L’approccio delle imprese alle problematiche ambientali

Negli ultimi decenni, la comprensione e la gestione del rapporto delle imprese con l’ambiente hanno subìto una rapida evoluzione. Nell’ambito di una riforma generale del modo di percepire le questioni ambientali, sociali e di governance (ESG), molte imprese stanno passando da un approccio che considera una forte politica ambientale un semplice elemento accessorio all’interno di un programma di responsabilità sociale d’impresa a un approccio che lo ritiene sempre più parte integrante del modello imprenditoriale che aggiunge valore reale, gestendo le dipendenze e mitigandone impatti e rischi associati. Tuttavia, quando sono alle prese con una sfida di tale portata, di norma le imprese affrontano i problemi se e quando si presentano (innescati dalla pressione dell’opinione pubblica, dalle mosse della concorrenza o dalle nuove normative). I cambiamenti climatici sono a buon diritto la principale preoccupazione ambientale che il mondo si trova ad affrontare oggi, ma si sta rapidamente comprendendo che il prossimo rischio ambientale all’orizzonte sarà costituito dall’acqua. Qualcuno potrebbe obiettare che il prossimo rischio sarà la biodiversità, come dimostra la sua poco invidiabile ascesa tra i rischi globali individuati dal rapporto annuale del World Economic Forum. Ma questi problemi non rappresentano minacce separate: essi sono intrinsecamente connessi e sono sintomi diversi dello stesso fattore scatenante. Alcune imprese, effettivamente, affidano la responsabilità di ciascuna di queste problematiche a dipartimenti diversi, che se va bene operano in modo indipendente e se va male si contendono le risorse. Per risolvere il problema è necessario un approccio che tenga conto contemporaneamente di tutti gli aspetti del nostro capitale naturale, è necessario pensare in termini di scale geografiche e temporali differenti e, spesso, è necessaria una cooperazione intersettoriale.

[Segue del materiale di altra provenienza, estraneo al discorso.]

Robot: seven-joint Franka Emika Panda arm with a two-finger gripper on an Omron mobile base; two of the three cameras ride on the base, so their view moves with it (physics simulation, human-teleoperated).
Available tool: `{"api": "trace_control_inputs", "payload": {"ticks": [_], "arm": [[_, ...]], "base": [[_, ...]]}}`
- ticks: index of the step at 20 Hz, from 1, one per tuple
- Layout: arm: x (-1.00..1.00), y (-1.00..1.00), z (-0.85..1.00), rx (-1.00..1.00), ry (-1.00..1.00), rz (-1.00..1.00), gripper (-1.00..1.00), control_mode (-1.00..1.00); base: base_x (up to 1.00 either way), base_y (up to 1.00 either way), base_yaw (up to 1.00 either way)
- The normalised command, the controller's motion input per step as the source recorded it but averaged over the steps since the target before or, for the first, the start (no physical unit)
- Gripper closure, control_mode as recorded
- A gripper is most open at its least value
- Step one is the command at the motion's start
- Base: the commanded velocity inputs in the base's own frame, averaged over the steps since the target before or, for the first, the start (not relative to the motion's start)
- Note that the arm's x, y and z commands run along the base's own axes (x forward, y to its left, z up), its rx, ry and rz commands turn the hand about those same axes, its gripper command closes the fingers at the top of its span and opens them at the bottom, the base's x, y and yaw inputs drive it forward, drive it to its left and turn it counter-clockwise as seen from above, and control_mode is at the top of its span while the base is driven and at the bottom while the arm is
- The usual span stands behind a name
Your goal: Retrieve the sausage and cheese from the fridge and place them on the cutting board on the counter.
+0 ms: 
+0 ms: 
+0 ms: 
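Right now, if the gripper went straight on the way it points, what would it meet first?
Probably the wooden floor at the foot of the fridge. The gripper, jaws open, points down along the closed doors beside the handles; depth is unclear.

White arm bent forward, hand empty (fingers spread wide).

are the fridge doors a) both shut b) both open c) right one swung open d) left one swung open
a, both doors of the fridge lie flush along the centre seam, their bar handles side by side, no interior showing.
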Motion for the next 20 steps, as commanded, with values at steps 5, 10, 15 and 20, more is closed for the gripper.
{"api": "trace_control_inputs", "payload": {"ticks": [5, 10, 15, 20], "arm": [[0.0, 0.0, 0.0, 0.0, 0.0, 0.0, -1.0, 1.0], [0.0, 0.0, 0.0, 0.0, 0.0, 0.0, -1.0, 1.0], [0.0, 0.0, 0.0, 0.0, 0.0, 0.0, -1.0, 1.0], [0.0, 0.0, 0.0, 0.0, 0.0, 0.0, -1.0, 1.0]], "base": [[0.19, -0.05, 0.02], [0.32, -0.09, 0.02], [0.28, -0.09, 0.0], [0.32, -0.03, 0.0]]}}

Vi sono vari esempi di simili approcci. Molte imprese sono ormai coinvolte nello sviluppo di parametri precompetitivi e multistakeholder che integrano le questioni ambientali e sociali al di là della conformità normativa e vi è un crescente interesse per gli approcci paesaggistici o giurisdizionali che tentano di gestire le problematiche ambientali su scala ecosistemica in tutti i settori. Anche l’interesse per il valore delle “infrastrutture naturali” è in aumento. Eni Congo, per esempio, collabora da tempo per mantenere gli habitat integri e sani nell’ambito della gestione dei corridoi infrastrutturali. Le piogge torrenziali dei tropici causano inondazioni improvvise che possono provocare una rapida erosione del terreno esposto, compromettendo la stabilità ingegneristica dei substrati per importanti oleodotti e infrastrutture viarie. La vegetazione può prevenire questa erosione ed evitare notevoli costi di manutenzione o problemi di sicurezza come la deformazione o l’esplosione di oleodotti o i danni causati ai veicoli da strade sconnesse e buche. Attualmente Eni sta integrando nei suoi sistemi una gestione delle risorse idriche basata sugli ecosistemi per garantire la sostenibilità dell’acqua a disposizione della società e delle comunità in cui e con cui opera.

 

L’autore: Thomas Miles Maddox e Pippa Howard

Thomas Miles Maddox è esperto in materia ambientale ed economica, possiede qualifiche di alto livello in scienze economiche, ambientali e sociali. Attualmente Maddox è Natural Capital Hub Manager presso la Cambridge Conservation Initiative (Università di Cambridge).

Pippa Howard gestisce la collaborazione tra l’organizzazione benefica Flora e Fauna International e il settore aziendale, dirigendo programmi di consulenza e gestione della biodiversità. Pippa svolge il ruolo di mediatrice per permettere la collaborazione e la cooperazione tra aziende, governo e società civile al fine di affrontare le sfide pratiche e politiche della conservazione della biodiversità.